Kelap-kelip bintang mainan di langit-langit kamar sahabatnya pasti sudah tak ada. Jemuran yang sering lupa diangkat 3 hari juga sudah tak ada. Ia merasa kedatangannya sore ini hanya sebuah rindu yang tak berujung. Hari yang ia nantikan sudah tak berarti.

Ibu tetangga sebelah bilang sahabatnya itu sudah merantau ke kota sepeninggal orang tuanya. Mengapa? Mengapa tak ada yang memberitahu Arin kalau ibu sahabatnya itu sudah tiada? Arin bahkan belum sempat mengucapkan salam perpisahan.

Bila saja mengungkit kembali masa lalu, Arin mungkin sudah tidak bisa menghitung sebanyak apa rasa sayang orang tua sahabatnya itu pada dirinya. Arin sudah dianggap anak perempuan mereka.

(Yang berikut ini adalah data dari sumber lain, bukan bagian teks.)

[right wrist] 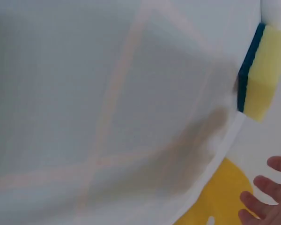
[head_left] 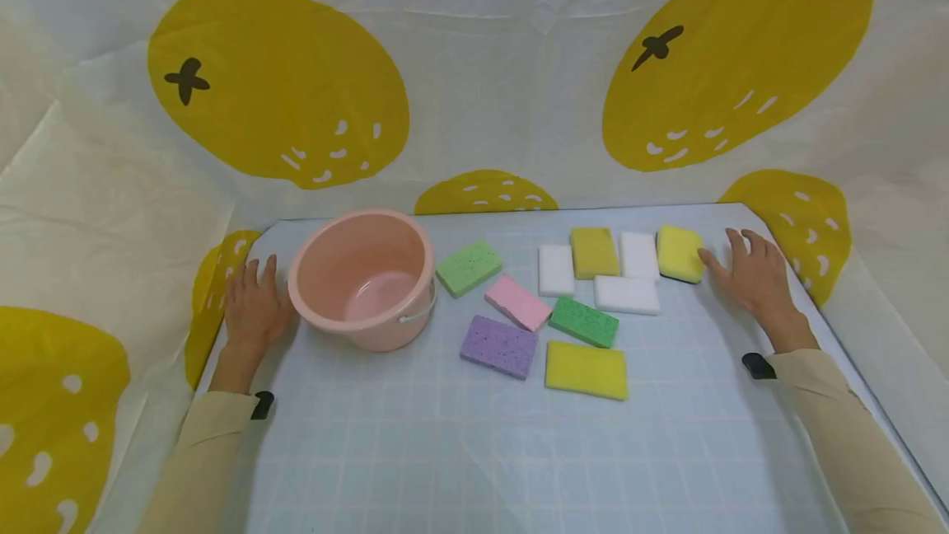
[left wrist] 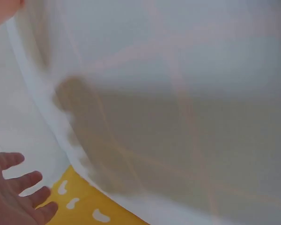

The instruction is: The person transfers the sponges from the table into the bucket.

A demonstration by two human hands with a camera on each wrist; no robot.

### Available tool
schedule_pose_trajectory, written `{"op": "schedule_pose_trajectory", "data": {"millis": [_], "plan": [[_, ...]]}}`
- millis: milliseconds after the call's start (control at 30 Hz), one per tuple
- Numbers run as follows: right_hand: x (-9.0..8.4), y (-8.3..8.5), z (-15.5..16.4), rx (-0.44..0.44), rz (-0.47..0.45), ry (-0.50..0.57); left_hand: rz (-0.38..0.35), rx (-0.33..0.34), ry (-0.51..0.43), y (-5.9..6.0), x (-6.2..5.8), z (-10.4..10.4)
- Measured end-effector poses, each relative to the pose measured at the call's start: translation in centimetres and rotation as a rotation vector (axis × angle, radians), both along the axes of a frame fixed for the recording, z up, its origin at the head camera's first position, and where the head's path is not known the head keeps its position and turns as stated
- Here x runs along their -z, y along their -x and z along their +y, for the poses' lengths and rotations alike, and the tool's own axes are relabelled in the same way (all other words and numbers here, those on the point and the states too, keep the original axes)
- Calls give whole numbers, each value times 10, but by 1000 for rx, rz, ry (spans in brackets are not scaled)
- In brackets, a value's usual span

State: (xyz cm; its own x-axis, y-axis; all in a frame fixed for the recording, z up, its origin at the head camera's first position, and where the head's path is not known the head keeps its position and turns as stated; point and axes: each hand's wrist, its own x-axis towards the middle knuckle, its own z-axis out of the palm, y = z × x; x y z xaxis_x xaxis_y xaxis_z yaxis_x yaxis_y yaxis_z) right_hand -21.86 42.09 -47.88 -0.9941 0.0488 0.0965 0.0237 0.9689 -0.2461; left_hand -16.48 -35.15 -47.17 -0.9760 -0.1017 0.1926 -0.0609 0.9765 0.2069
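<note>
Bucket (head_left: 362, 277) holds no sponges; all nine sponges (head_left: 586, 270) lie on the mat at its 3 o'clock. Left hand (head_left: 252, 307) flat, fingers spread, touching the bucket; right hand (head_left: 752, 277) flat, spread beside the yellow sponge (head_left: 679, 253), gripping nothing.

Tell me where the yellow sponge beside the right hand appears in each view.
Head: the yellow sponge lies at the far right of the group, just left of the right hand.
Left wrist: not in it.
Right wrist: upper right edge, with a dark blue side.
Shared landmark: the white table edge against the yellow-printed cloth.
</note>
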Motion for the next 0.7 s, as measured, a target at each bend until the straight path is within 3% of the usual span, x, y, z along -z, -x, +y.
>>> {"op": "schedule_pose_trajectory", "data": {"millis": [167, 300, 700], "plan": [[-2, 2, -5, 48, 77, 54, 130, -81, -102, -2, -6, 8], [-4, 2, -8, 80, 76, 135, 237, -108, -201, -3, -9, 11], [-6, 4, -21, 122, -14, 328, 271, -166, -375, -10, -25, 23]]}}
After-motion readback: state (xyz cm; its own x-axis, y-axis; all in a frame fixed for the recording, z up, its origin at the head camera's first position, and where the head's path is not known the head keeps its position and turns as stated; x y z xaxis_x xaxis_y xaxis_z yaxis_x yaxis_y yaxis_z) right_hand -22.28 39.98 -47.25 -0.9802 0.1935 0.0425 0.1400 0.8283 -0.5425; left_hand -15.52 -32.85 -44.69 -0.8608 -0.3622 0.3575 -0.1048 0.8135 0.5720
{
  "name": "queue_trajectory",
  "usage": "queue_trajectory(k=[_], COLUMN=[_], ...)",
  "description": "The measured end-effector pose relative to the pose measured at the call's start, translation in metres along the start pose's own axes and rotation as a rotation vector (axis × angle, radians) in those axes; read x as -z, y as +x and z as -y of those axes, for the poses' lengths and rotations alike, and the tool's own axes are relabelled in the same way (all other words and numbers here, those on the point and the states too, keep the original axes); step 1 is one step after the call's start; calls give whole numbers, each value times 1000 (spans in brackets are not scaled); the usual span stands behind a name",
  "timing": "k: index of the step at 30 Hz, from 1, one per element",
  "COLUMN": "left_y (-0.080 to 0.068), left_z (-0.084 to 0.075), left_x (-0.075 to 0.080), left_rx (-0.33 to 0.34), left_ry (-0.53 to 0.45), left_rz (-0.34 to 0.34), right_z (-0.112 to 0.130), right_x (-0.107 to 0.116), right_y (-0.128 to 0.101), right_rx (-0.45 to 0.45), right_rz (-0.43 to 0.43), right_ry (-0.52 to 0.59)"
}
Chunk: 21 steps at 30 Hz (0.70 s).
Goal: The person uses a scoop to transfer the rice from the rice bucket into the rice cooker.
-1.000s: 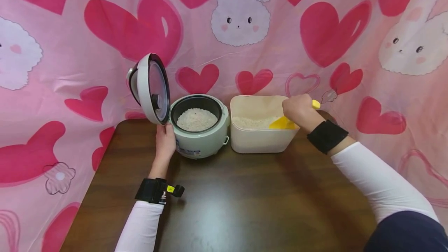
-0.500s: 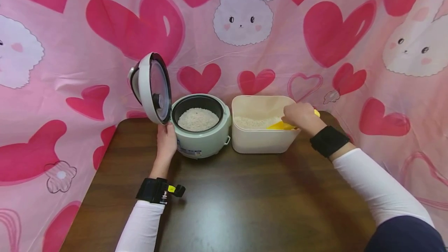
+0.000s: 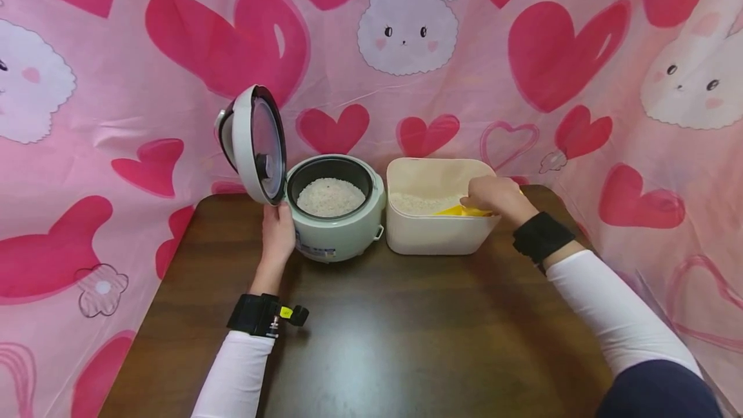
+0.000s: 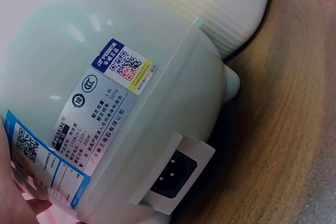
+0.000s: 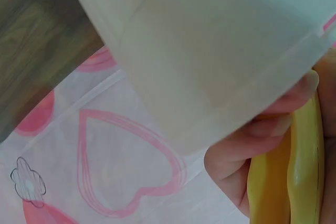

Harusnya ia pernah satu kali saja berkirim surat ketika memutuskan untuk belajar jauh. Harusnya ia tidak pernah kecurian ponsel satu-satunya yang sangat berharga. 'Harusnya' kata yang paling ia benci karena tidak ia lakukan, dan hanya sibuk menyesal ketika semua sudah terlambat.

Arin berjalan menjauh menuju rumahnya sendiri. Bodoh memang, tapi ia masih berharap bisa tanpa sengaja berpapasan dengan sahabatnya itu di jalan, dan mari menganggap semua yang dikatakan ibu tetangga sebelah hanya candaan.

Namun, tidak ada siapa-siapa. Arin tak menemukan sahabatnya yang dulu kerap bersembunyi di balik pohon dan mengagetkannya. Kini jalan setapak yang ia lewati hanya dipenuhi kantong hitam kecil.

Tunggu, mengapa ada bibit tanaman di sini? Ayahnya tidak pernah bilang sedang menanam sesuatu di tepian jalan setapak yang merupakan lahannya. Dan juga, selama ini tidak ada seorangpun yang berani menyewa tanah milik ayah karena patokan harga yang terlalu tinggi.

Tanpa ada niatan merusak, Arin memajukan tubuhnya. Ia tengok bibit tanaman yang tak ia tahu apa jenisnya. Tapi semua bibit yang baru tumbuh itu nampak lucu.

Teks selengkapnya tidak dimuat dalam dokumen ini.